曹昂苦笑道:“该死的战争,也不知道什么时候才能打完,起床那会梦见我闺女了,这么久没见,不知道回去后还认不认得我。”
这种事没法安慰,魏延也懒的安慰,笑问道:“就不想儿子。”
提起儿子,曹昂脸上那种溺爱幸福的表情立马消失,说道:“儿子有什么好想的,丢不了就行。”
魏延:“……”
什么理论,理解不了。
沉默也不是办法,魏延正想着该说点什么,又听人吼道:“有情况。”
两人脸色一变同时抬头看去,只见左前方箭楼上拿着千里眼远眺的士兵指着西北方向说道:“有人来了。”

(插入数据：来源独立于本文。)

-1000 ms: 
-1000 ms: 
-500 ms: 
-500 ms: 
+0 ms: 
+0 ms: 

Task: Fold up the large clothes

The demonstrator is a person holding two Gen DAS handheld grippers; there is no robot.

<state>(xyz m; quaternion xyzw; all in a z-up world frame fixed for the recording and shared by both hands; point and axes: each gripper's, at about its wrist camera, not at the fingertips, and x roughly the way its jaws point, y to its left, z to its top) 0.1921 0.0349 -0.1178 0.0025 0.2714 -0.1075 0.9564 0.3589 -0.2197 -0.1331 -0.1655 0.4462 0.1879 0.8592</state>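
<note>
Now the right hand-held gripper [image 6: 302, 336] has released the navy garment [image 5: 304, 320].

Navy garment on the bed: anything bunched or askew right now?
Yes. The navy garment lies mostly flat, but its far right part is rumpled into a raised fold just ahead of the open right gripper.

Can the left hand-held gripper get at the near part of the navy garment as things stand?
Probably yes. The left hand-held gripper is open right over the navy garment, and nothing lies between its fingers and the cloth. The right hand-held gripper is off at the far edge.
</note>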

曹昂这才发现,他们不知不觉竟已走到西寨边缘,他顾不得多想,顺着梯子爬上箭楼,抢过望远镜一看,只见一匹快马自西边而来,马上士兵穿着黑袍军铠甲,背上还背着令箭,正朝营寨狂奔。
看这穿着打扮,没猜错的话应该是柳城的信使,就是不知道是来报喜的还是来报忧的?
想到那边的战事,曹昂有些忐忑,柳城袁军兵力是己方守军的两倍以上,悬殊相差太大,他对张辽实在看好不起来。
最最理想的就是,张辽能带着百姓安全退回辽东,自己再在这坚持个二十来天,等山海关建好,辽东就彻底固若金汤了。